§ **AIM OF THE TASK**
The data below is to be written out exactly, with no pictures.

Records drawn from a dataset
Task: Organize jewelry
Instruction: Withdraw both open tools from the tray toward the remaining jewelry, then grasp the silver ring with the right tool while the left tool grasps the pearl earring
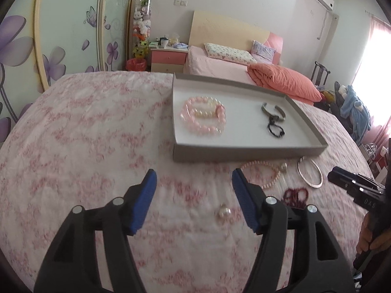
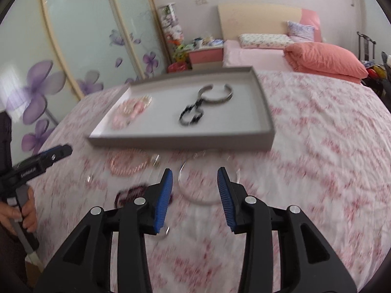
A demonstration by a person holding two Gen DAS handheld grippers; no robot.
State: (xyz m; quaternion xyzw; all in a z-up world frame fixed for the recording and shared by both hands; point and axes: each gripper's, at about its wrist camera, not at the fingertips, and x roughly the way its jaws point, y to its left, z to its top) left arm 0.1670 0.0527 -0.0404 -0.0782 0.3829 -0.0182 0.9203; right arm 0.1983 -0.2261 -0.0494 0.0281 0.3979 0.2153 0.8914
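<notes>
A shallow grey tray [image 1: 244, 150] [image 2: 180, 144] sits on a pink floral cloth. It holds pink bead bracelets [image 1: 204, 117] [image 2: 129, 112], a metal cuff [image 1: 273, 111] [image 2: 216, 94] and a black bead bracelet [image 1: 276, 129] [image 2: 191, 117]. In front of the tray lie a pink pearl bracelet [image 1: 262, 171] [image 2: 128, 164], a silver bangle [image 1: 310, 173] [image 2: 202, 190], a dark red bracelet [image 1: 295, 195] [image 2: 132, 194] and a pearl earring [image 1: 223, 212]. My left gripper [image 1: 194, 178] is open above the cloth near the earring. My right gripper [image 2: 195, 177] is open above the silver bangle.
The cloth-covered surface [image 1: 85, 134] drops off at its left and right edges. Beyond it stand a bed with an orange quilt [image 1: 283, 79], a pink nightstand [image 1: 168, 58] and flowered wardrobe doors [image 1: 61, 36]. The right gripper's body shows in the left wrist view [image 1: 354, 188].
</notes>
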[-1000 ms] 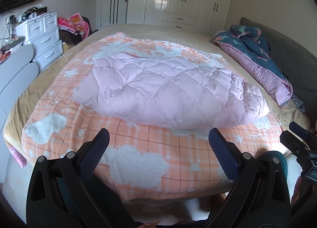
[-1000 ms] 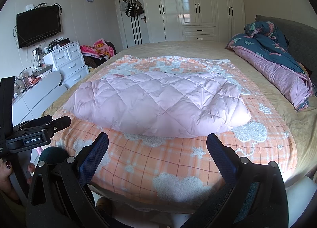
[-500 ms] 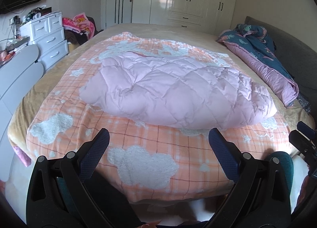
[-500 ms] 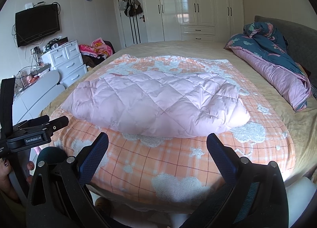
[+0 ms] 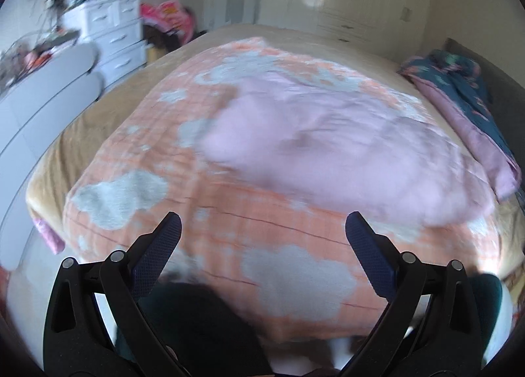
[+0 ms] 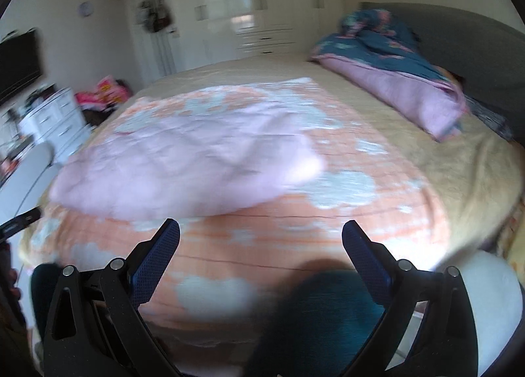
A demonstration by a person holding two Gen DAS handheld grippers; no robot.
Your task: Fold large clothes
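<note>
Ahead of me stands a white built-in wardrobe [image 6: 262,16] against cream walls. A white chest of drawers [image 5: 111,32] sits left, a grey headboard [image 6: 459,45] right, a wall clock [image 6: 86,9] above.

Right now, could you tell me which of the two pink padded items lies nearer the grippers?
The pale pink quilted coat on the orange blanket; the other, the teal-backed quilt, lies by the headboard.

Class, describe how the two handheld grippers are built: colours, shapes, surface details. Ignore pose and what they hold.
The left gripper and the right gripper look alike: matte black plastic arms with triangular cut-outs, silver round pivot bolts, and two dark blue finger pads with a fine cross-hatched grip texture. No cables, sleeves or markings show on either.
</note>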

§ **EXERCISE SOLUTION**
Task: Organize jewelry
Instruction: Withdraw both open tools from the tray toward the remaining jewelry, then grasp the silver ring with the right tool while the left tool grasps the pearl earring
A demonstration by a person holding two Gen DAS handheld grippers; no robot.
State: (xyz m; quaternion xyzw; all in a z-up world frame fixed for the recording and shared by both hands; point and axes: each gripper's, at about its wrist camera, not at the fingertips, and x roughly the way its jaws point, y to its left, z to its top) left arm 0.1670 0.0527 -0.0404 -0.0782 0.3829 -0.0182 0.9203; right arm 0.1983 -0.2261 -0.0494 0.0281 0.3979 0.2153 0.8914
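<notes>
A shallow grey tray [image 1: 244, 150] [image 2: 180, 144] sits on a pink floral cloth. It holds pink bead bracelets [image 1: 204, 117] [image 2: 129, 112], a metal cuff [image 1: 273, 111] [image 2: 216, 94] and a black bead bracelet [image 1: 276, 129] [image 2: 191, 117]. In front of the tray lie a pink pearl bracelet [image 1: 262, 171] [image 2: 128, 164], a silver bangle [image 1: 310, 173] [image 2: 202, 190], a dark red bracelet [image 1: 295, 195] [image 2: 132, 194] and a pearl earring [image 1: 223, 212]. My left gripper [image 1: 194, 178] is open above the cloth near the earring. My right gripper [image 2: 195, 177] is open above the silver bangle.
The cloth-covered surface [image 1: 85, 134] drops off at its left and right edges. Beyond it stand a bed with an orange quilt [image 1: 283, 79], a pink nightstand [image 1: 168, 58] and flowered wardrobe doors [image 1: 61, 36]. The right gripper's body shows in the left wrist view [image 1: 354, 188].
</notes>
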[-1000 ms] 
[-1000 ms] 
[-500 ms] 
[-500 ms] 
[+0 ms] 
[+0 ms] 
A demonstration by a person holding two Gen DAS handheld grippers; no robot.
Your task: Fold large clothes
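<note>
Ahead of me stands a white built-in wardrobe [image 6: 262,16] against cream walls. A white chest of drawers [image 5: 111,32] sits left, a grey headboard [image 6: 459,45] right, a wall clock [image 6: 86,9] above.

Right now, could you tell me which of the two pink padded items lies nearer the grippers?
The pale pink quilted coat on the orange blanket; the other, the teal-backed quilt, lies by the headboard.

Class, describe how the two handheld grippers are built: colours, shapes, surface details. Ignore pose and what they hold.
The left gripper and the right gripper look alike: matte black plastic arms with triangular cut-outs, silver round pivot bolts, and two dark blue finger pads with a fine cross-hatched grip texture. No cables, sleeves or markings show on either.
</note>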

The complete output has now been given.